Canonical momentum ##\pi^\rho## of the electromagnetic field

[Riotto]

In David Tong's QFT notes (see http://www.damtp.cam.ac.uk/user/tong/qft/qft.pdf , page 131, Eq. 6.38) the expression for canonical momentum $\pi^0$ is given by $\pi^0=-\partial_\rho A^\rho$ while my calculation gives $\pi^\rho=-\partial_0 A^\rho$ so that $\pi^0=-\partial_0 A^0$. Is it wrong in Tong's note?

 

[Demystifier]

It depends on the choice of $\alpha$ in (6.37). Tong writes "We will use $\alpha=1$." You might have been using $\alpha=\infty$, but even then your result is wrong because $F_{\mu\nu}$ is antisymmetric so $F_{00}=\partial_0A_0-\partial_0A_0=0$.

 

[Riotto]

Can you show a few lines of computation because I cannot figure out how are you getting that result. No, I am using $\alpha=1$ .

 

[Riotto]

It depends on the choice of $\alpha$ in (6.37). Tong writes "We will use $\alpha=1$." You might have been using $\alpha=\infty$, but even then your result is wrong because $F_{\mu\nu}$ is antisymmetric so $F_{00}=\partial_0A_0-\partial_0A_0=0$.
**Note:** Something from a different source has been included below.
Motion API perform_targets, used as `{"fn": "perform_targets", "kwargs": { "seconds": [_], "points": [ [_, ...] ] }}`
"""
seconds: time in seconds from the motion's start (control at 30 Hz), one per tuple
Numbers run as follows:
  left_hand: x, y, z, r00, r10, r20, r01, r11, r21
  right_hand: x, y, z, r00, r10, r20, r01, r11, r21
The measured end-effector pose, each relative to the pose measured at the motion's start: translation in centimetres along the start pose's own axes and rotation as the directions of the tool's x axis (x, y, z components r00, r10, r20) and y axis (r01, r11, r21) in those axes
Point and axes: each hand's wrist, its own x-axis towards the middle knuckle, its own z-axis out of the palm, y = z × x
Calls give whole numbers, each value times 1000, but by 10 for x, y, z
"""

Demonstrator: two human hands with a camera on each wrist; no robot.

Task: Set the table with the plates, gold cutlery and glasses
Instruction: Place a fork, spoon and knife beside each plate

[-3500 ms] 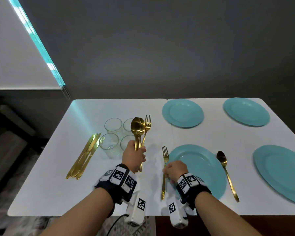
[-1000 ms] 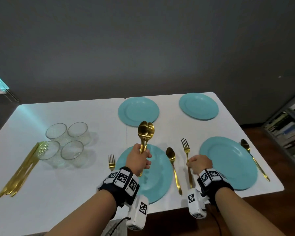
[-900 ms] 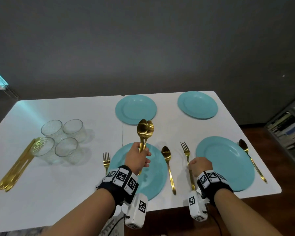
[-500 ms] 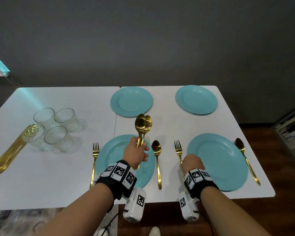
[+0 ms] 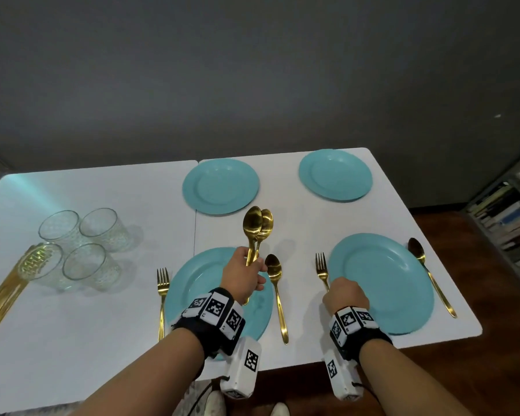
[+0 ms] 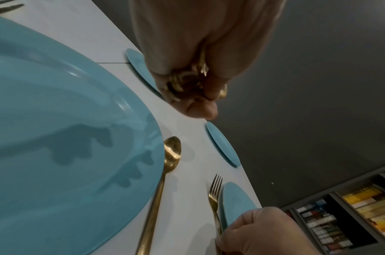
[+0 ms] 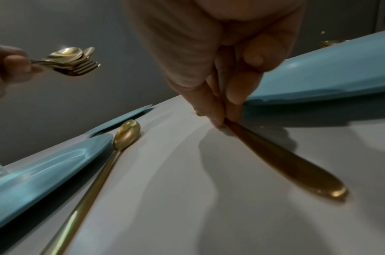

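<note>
My left hand (image 5: 251, 270) grips a bundle of gold spoons (image 5: 257, 225) upright above the near-left teal plate (image 5: 192, 289); the right wrist view shows a fork (image 7: 82, 68) in that bundle too. My right hand (image 5: 335, 291) pinches the handle of a gold fork (image 5: 321, 265) that lies flat on the table just left of the near-right plate (image 5: 385, 280). My fingertips (image 7: 217, 119) meet on the fork handle (image 7: 285, 160). A fork (image 5: 162, 295) and a spoon (image 5: 275, 283) flank the near-left plate. Another spoon (image 5: 430, 274) lies right of the near-right plate.
Two bare teal plates (image 5: 220, 186) (image 5: 335, 175) sit at the far side. Several glasses (image 5: 86, 244) cluster at the left, with gold knives (image 5: 3, 298) beside them. The white table's edge (image 5: 451, 333) runs close to my right wrist. Bookshelves (image 5: 505, 223) stand at the right.
My right hand left the first fork by the near-left plate and now holds another fork down beside the near-right plate. Over the last second that fork slid closer to the plate.
</note>
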Motion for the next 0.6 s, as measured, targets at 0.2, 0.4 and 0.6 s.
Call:
{"fn": "perform_targets", "kwargs": {
  "seconds": [0.2,0.4,0.6],
  "points": [
    [9,5,-14,998,-20,63,20,1000,-3,-10,-8,-3,1000,21,-21,-21,1000,-11],
    [19,13,-39,993,-17,117,8,997,78,-29,-61,-31,965,-227,-129,238,968,79],
    [21,31,-50,974,19,224,-50,990,131,-61,-125,-55,776,-582,-244,614,785,79]
  ]
}}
Can you show a few lines of computation because I cannot figure out how are you getting that result. No, I am using $\alpha=1.$

 

[Antarres]

So you have Lagrangian of the form($\alpha = 1$):
$$\mathcal{L} = -\frac{1}{4}F_{\mu\nu}F^{\mu\nu} - \frac{1}{2}(\partial_\mu A^\mu)^2$$
Calculation of canonical momenta is as follows:
$$\pi^\mu \equiv \frac{\partial\mathcal{L}}{\partial \dot{A}_\mu} = -\frac{1}{2}\frac{\partial F_{\nu\rho}}{\partial\dot{A}_{\mu}}F^{\nu\rho} - \partial_\nu A^\nu\eta^{\mu 0}$$
The first term gives:
$$\frac{\partial F_{\nu\rho}}{\partial\dot{A}_{\mu}} = \frac{\partial}{\partial (\partial_0 A_{\mu})}(\partial_\nu A_{\rho} - \partial_\rho A_{\nu}) = \delta^0_\nu \delta^\mu_\rho - \delta^0_\rho \delta^\mu_\nu$$

Finally we obtain:
$$\pi^\mu = F^{\mu 0} - \eta^{\mu 0}\partial_\nu A^\nu$$

This agrees with Tong, so there you go, that's the calculation. It's just basic differentiation though, so I don't know what was the problem there.